## Task statement
Begin at the line below that has "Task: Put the". Stop after the line that has "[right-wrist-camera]", repeating each line exactly and leaving out the pictures.

## Records provided
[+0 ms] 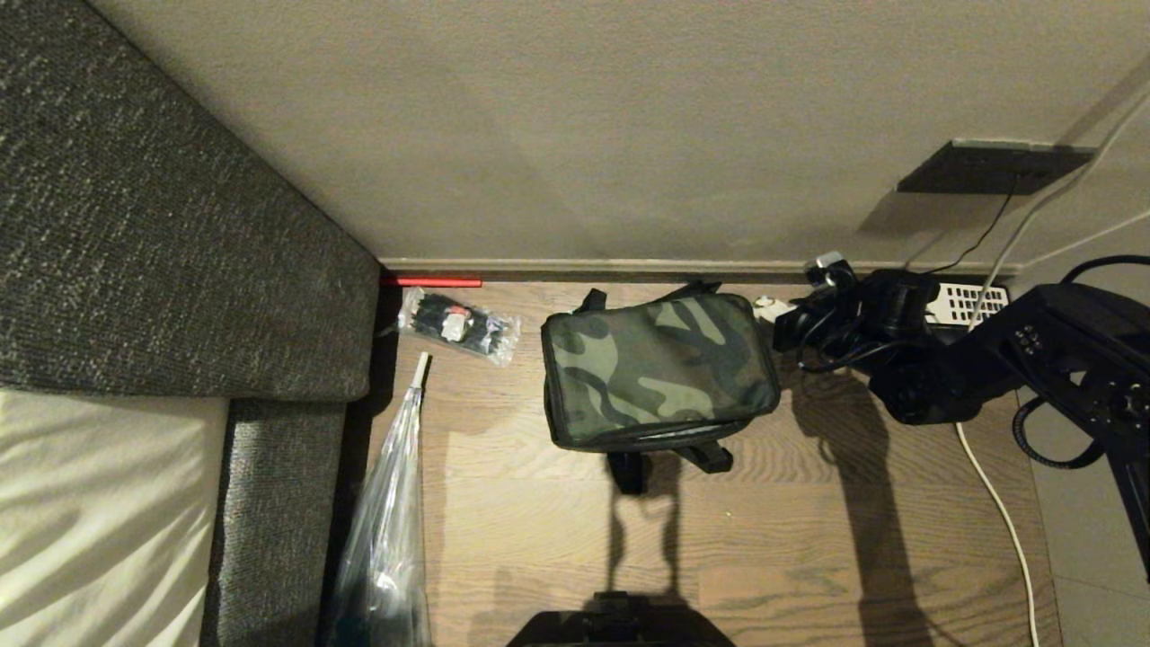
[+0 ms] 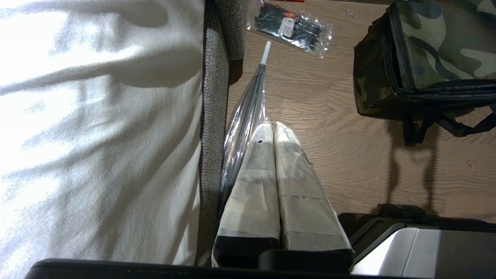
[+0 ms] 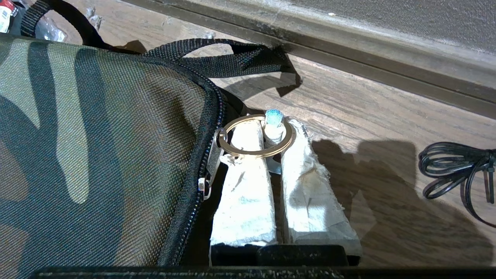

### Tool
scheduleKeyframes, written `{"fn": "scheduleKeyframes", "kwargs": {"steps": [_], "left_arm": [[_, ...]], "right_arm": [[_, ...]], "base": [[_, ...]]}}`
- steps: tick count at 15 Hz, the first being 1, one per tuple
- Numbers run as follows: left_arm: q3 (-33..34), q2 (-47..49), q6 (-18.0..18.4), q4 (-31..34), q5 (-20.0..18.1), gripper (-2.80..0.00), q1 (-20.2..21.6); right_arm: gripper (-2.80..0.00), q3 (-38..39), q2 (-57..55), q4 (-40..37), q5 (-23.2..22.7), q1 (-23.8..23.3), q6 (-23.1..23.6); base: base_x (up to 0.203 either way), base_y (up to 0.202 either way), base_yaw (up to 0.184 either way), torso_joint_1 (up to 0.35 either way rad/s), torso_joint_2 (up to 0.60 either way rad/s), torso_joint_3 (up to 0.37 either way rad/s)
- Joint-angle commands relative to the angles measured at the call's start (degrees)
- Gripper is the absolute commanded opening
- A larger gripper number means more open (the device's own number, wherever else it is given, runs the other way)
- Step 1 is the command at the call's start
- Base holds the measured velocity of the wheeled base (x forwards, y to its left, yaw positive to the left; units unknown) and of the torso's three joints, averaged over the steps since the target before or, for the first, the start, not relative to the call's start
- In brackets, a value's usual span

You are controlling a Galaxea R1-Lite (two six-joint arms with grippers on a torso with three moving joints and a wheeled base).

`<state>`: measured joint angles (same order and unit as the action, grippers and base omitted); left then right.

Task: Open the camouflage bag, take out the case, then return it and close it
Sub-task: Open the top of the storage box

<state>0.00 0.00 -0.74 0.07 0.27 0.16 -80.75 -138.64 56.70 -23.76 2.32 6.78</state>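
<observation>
The camouflage bag [image 1: 656, 368] stands zipped shut on the wooden floor near the wall, black straps sticking out front and back. It also shows in the left wrist view [image 2: 438, 50] and the right wrist view [image 3: 97, 147]. My right gripper [image 1: 780, 322] is at the bag's far right corner. Its taped fingers are shut [image 3: 273, 126] on a small white, blue-tipped tab of the zip pull. The pull's brass ring [image 3: 254, 154] lies over one finger and links to the slider [image 3: 211, 170]. The case is hidden. My left gripper [image 2: 273, 126] hangs shut and empty over the floor by the sofa.
A grey sofa [image 1: 162, 225] with a pale cushion fills the left. A clear packet of black ties [image 1: 460, 325] and a long plastic-wrapped item [image 1: 386, 521] lie beside it. The skirting board [image 1: 629, 267] runs behind the bag. A white cable [image 1: 997, 503] and coiled black cord [image 3: 457, 170] lie right.
</observation>
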Motion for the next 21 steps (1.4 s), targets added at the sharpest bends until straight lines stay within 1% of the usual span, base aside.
{"fn": "scheduleKeyframes", "kwargs": {"steps": [1,5,9,14,21], "left_arm": [[0.09,0.0,-0.05,0.01,0.0,-2.8,0.02],[0.08,0.0,-0.05,0.01,0.0,-2.8,0.02],[0.09,0.0,-0.05,0.01,0.0,-2.8,0.02],[0.09,0.0,-0.05,0.01,0.0,-2.8,0.02],[0.03,0.0,-0.05,0.01,0.0,-2.8,0.02]], "right_arm": [[-2.8,-0.02,-0.31,0.26,-0.15,0.14,-0.01],[-2.8,3.08,0.51,0.05,-0.22,0.26,-0.31],[-2.8,4.99,2.92,-0.27,-0.32,1.02,-4.26],[-2.8,7.08,5.75,0.07,-0.58,1.38,-4.93],[-2.8,6.93,6.46,0.34,-0.76,2.78,-5.02]], "base": [[0.0,0.0,0.0,0.0,0.0,0.0],[0.0,0.0,0.0,0.0,0.0,0.0],[0.0,0.0,0.0,0.0,0.0,0.0],[0.0,0.0,0.0,0.0,0.0,0.0],[0.0,0.0,0.0,0.0,0.0,0.0]]}}
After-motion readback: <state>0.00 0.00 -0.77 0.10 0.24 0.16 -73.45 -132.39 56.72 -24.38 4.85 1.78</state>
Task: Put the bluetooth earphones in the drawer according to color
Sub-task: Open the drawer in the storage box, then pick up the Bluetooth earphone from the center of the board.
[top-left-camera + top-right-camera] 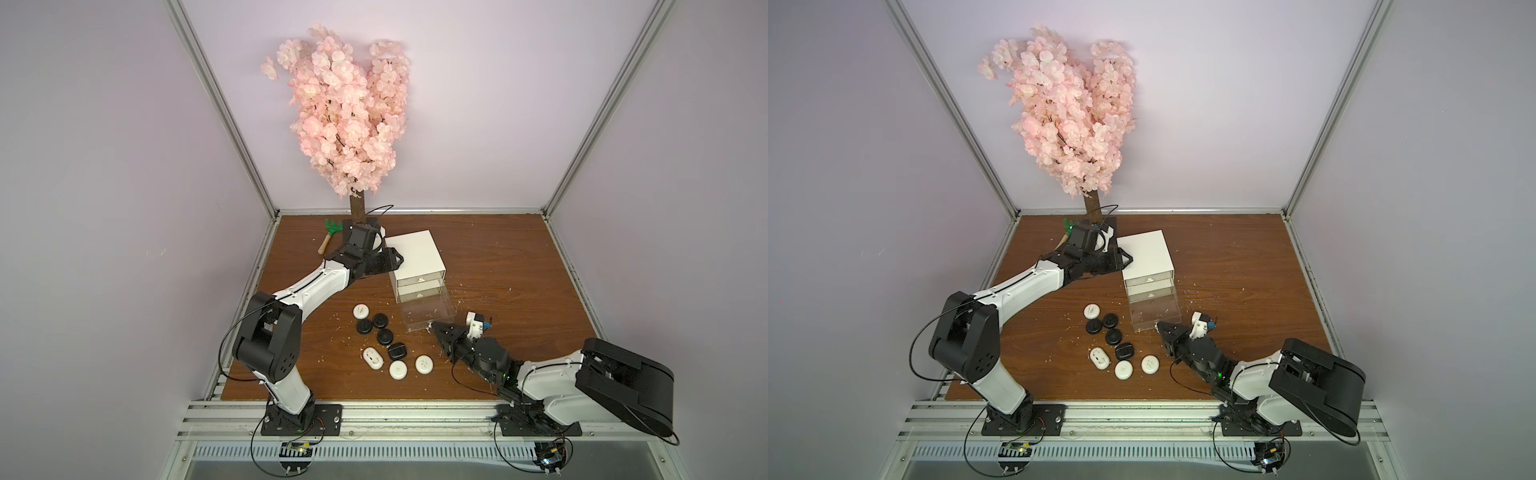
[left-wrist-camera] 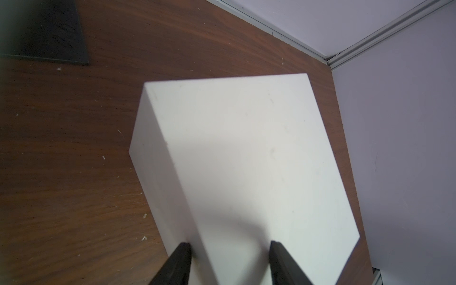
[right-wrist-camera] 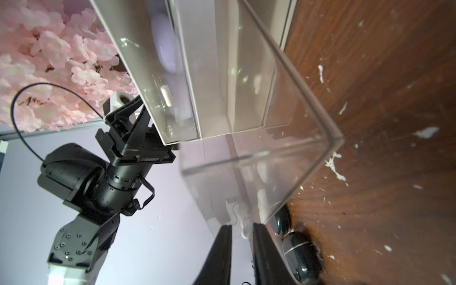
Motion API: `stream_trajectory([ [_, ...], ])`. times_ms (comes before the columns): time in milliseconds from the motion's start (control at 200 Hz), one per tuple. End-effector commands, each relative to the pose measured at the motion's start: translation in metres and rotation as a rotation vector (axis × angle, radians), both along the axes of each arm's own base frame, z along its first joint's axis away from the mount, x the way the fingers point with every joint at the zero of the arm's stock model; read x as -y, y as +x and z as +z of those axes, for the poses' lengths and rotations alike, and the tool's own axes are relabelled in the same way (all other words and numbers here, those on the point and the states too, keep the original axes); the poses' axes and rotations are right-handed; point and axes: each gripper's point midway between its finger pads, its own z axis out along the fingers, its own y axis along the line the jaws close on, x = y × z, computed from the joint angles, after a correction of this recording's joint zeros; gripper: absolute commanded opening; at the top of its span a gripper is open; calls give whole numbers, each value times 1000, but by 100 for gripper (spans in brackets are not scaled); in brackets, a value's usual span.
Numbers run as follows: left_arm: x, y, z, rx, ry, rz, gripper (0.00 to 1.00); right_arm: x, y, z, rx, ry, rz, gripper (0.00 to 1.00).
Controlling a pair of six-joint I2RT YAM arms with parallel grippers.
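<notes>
Brown wood-grain table [image 1: 498, 257] carries everything; in both top views the white drawer cabinet [image 1: 415, 253] stands near its middle, with its lowest clear drawer [image 1: 428, 309] pulled far out toward 6 o'clock. I judge this the first danger: so much of it hangs outside that one more pull could bring it fully out or tip its front down. The left tool [image 2: 230, 246] is at the cabinet's 9 o'clock side, jaws apart and astride the upper edge, holding nothing; if it presses unevenly, the light cabinet may slide or turn. The right tool [image 3: 242, 225] is at the drawer's front, jaws a little apart with the small white handle [image 3: 245, 233] in the gap, not visibly pinched; leaving at an angle could hook the handle and drag the drawer. The bluetooth earphones [image 1: 385, 336], four black and four white, lie close together on the table at 7 o'clock from the cabinet, none in the open drawer. They look smooth and rounded, so a narrow pinch may shoot one away or push its neighbours.
</notes>
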Motion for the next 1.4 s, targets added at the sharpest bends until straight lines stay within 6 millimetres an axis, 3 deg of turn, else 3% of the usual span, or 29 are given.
stream_trajectory([
  [0, -4, -2, -23, -42, 56, 7, 56, 0, 4, 14, 44, -3, -12, 32],
  [230, -4, -2, -19, -34, 57, 4, 59, 6, 4, 19, 50, -45, -19, 41],
  [555, -7, -2, -5, -4, 61, 11, 66, 16, -2, 16, 35, -60, -20, 42],
  [786, -11, -3, 21, 50, 65, 21, 74, 23, -5, 21, 40, -86, -22, 43],
  [956, -18, -4, 52, 110, 77, 35, 78, 30, -8, 23, 33, -128, -23, 43],
  [1101, -34, -14, 69, 143, 143, 58, 79, 38, -12, 26, 30, -166, -24, 44],
  [1216, -52, -35, 59, 117, 231, 50, 78, 49, -15, 28, 31, -210, -29, 44],
  [1396, -88, -85, 18, 32, 377, 31, 77, 72, -18, 48, 72, -323, -57, 44],
])
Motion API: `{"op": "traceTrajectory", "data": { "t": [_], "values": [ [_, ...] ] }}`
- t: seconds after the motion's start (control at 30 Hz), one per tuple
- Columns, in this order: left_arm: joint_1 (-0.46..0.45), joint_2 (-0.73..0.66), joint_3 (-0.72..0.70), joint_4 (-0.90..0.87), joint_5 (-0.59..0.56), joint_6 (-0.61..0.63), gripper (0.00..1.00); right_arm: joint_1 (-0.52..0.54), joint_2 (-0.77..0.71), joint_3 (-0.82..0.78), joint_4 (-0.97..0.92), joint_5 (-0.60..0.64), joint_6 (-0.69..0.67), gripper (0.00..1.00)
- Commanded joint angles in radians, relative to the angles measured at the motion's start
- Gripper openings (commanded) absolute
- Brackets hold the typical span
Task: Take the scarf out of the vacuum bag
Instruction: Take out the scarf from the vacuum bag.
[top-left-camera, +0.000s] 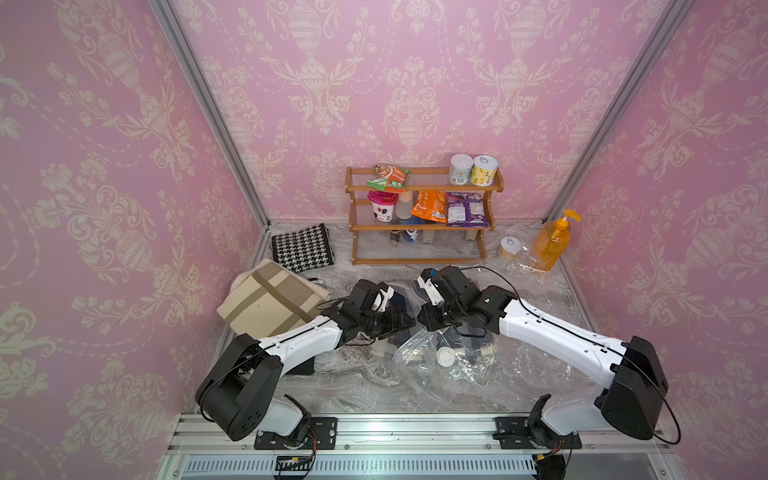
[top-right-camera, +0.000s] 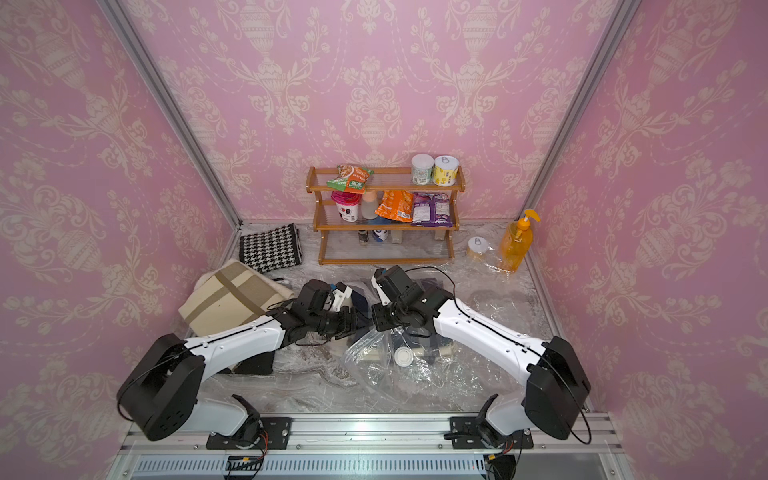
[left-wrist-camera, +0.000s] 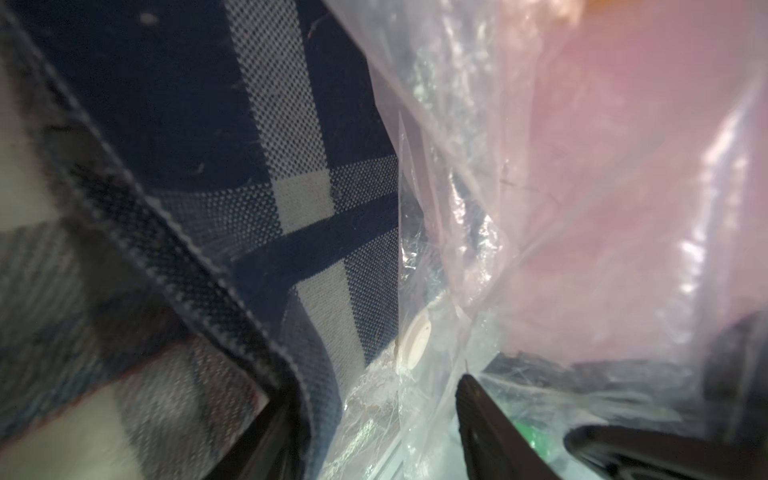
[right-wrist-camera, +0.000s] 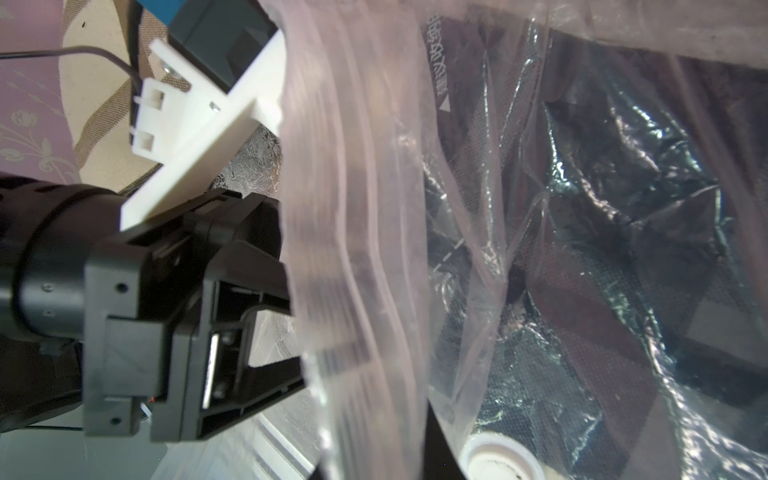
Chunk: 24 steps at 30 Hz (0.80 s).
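**The scarf is not out yet**

In both top views, my two arms meet over the middle of the marble table. The vacuum bag lies there, clear and crinkly, with its round white valve cap facing up. My right pincer lifts one edge of the bag. My left pincer pokes in just beside it. A bit of the dark blue checked scarf shows between them. My arms hide my fingertips here.

My left wrist view looks right into the bag's mouth. The scarf fills half of it, blue with white checks, and the clear plastic hangs next to it. My left fingers stand apart. The scarf's folded edge lies against one of them. I do not think I am squeezing it yet.

My right wrist view shows the bag's zip strip close up, with small printed writing beside it. The scarf looks dark behind the plastic. I cannot see my right fingers well. The edge is held up, though, so I think that pincer is clamped on the bag. Only this view shows the body of my left pincer going in behind the strip.

So the bag is open and held up. What is left is to grip the scarf and pull it all the way out.
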Motion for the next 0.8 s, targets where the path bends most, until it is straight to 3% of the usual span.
{"op": "traceTrajectory", "data": {
  "t": [0.0, 0.07, 0.17, 0.27, 0.77],
  "values": [
    [-0.007, -0.009, -0.019, -0.021, -0.037, 0.005, 0.62, 0.006, -0.029, 0.060, -0.029, 0.019, -0.019, 0.18],
    [-0.007, -0.043, -0.021, -0.065, -0.071, 0.024, 0.66, 0.005, -0.029, 0.064, -0.029, 0.021, -0.019, 0.18],
    [-0.007, -0.112, -0.019, -0.137, -0.130, 0.053, 0.82, 0.005, -0.029, 0.065, -0.032, 0.024, -0.021, 0.18],
    [-0.007, -0.148, 0.004, -0.227, -0.177, 0.083, 0.88, 0.006, -0.030, 0.065, -0.035, 0.024, -0.023, 0.18],
    [-0.007, -0.013, -0.021, -0.094, -0.130, 0.039, 0.86, 0.006, -0.040, 0.063, -0.047, 0.040, -0.026, 0.18]
  ]
}}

## Result
Task: Put the bluetooth earphones in the drawer according to color
Sub-task: Open the drawer in the storage box, then pick up the Bluetooth earphone from the center of the board.
[top-left-camera + top-right-camera] 
[left-wrist-camera] 
[right-wrist-camera] 

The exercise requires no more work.